Me too. I'll be looking at what gets released this year and decide to buy. I think it's safe to say after 11 years of daily, and rather extensive use, it's time to update! Problem is, it just continues to work so daggone well!
I would say wait. If you're not stressed at work and the machine does what you want it to do then perfect! I usually get to aroun ~7 years before upgrade but 11 would be amazing.
I would be if the mobo hadn't died unexpectedly! Such a great machine and with 16 GB, worked fabulously. My work-provided 8 GB 13" MBP M1, OTOH, presents me with momentary SPODs at least twice a day.
Last year I upgraded from a early 2013 15" MBP to the 16" Max and it's like a whole new world. Way more storage and memory. I can imagine going from the same machine to the M2 would be amazing but from M1 to M2 not enough of a bump to pay the price.
Not surprising. M1 pro -> m1 max = same number of cores at the same speed. So only if you are doing something CPU intensive and not cache friendly would you notice the memory bandwidth doubling.

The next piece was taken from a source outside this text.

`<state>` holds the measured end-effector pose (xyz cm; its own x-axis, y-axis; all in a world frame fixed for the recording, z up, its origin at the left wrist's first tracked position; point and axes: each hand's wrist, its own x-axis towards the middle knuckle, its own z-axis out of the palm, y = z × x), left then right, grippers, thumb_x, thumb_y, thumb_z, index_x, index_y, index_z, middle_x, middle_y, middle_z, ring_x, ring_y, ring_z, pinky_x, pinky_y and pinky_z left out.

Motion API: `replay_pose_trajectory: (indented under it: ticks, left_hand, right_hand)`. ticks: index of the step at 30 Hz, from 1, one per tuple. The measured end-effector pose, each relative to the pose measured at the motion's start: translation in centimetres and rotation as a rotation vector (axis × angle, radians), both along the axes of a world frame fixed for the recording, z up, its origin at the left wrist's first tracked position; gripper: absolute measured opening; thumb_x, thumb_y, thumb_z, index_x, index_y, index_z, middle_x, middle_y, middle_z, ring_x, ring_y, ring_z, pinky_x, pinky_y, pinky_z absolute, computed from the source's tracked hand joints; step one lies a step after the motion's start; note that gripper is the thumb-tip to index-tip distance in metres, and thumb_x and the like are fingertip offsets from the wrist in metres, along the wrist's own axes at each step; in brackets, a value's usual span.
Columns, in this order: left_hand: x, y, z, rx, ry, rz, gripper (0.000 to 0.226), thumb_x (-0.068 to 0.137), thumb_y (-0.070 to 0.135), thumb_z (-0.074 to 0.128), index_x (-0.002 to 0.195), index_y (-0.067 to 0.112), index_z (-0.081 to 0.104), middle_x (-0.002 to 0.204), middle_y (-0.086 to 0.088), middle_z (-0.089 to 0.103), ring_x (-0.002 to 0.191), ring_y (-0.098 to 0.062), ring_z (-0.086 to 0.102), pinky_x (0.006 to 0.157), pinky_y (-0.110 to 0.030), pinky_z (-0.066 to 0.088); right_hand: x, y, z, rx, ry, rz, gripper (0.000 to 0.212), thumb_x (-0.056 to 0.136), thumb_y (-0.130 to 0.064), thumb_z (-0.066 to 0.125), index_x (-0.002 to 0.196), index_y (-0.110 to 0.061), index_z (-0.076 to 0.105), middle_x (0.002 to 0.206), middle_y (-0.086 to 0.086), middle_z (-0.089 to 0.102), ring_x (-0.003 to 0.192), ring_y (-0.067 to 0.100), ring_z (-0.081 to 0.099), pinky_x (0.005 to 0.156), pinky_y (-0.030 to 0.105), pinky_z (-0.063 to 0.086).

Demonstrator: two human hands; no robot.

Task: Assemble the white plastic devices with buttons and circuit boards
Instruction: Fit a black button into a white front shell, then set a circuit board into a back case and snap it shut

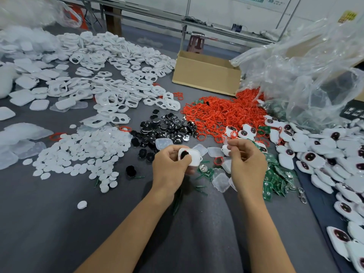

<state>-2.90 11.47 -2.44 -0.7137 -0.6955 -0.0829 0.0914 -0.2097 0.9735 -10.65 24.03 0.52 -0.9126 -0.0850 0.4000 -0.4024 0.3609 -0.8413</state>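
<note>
Left hand (173, 164) grips the white shell (194, 159), black button (185, 154) seated, above the middle of the bench (59, 223). Right hand (246, 160): fingers curled, contents indeterminable. Risk: tilting the shell may dislodge the button. Circuit boards (205, 171) and clear covers (221, 182) crowd the bench beneath.

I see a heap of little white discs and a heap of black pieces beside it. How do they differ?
The white discs look matte and flat, while many black pieces are glossy and catch the light. The white discs are plain ovals; several black pieces have scalloped edges. The white heap spreads wider than the black one. Both are small loose parts on the grey table.
</note>
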Motion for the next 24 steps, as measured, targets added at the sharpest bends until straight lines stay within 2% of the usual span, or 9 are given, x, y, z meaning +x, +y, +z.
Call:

M1 generation -> M2 generation is a pretty small difference, not something you'd normally notice. In my experience unless using a stopwatch or running benchmarks folks don't usually notice improvements till they get into the 1.5 to 2x range.
The Macbook Air that's out right now is like 13.6 inches. The screen is much better than the 2012 models, so with the resolution it will feel as big probably if not bigger.
Cybersecurity dawg. Unless you are running Linux on it, you are at least 10x more at risk of a worm like penetration than something running a up to date OS.
It can run Catalina (10.15). That was getting support up until November 2022. While it is past its end of life, it isn't something that is half a decade out of support.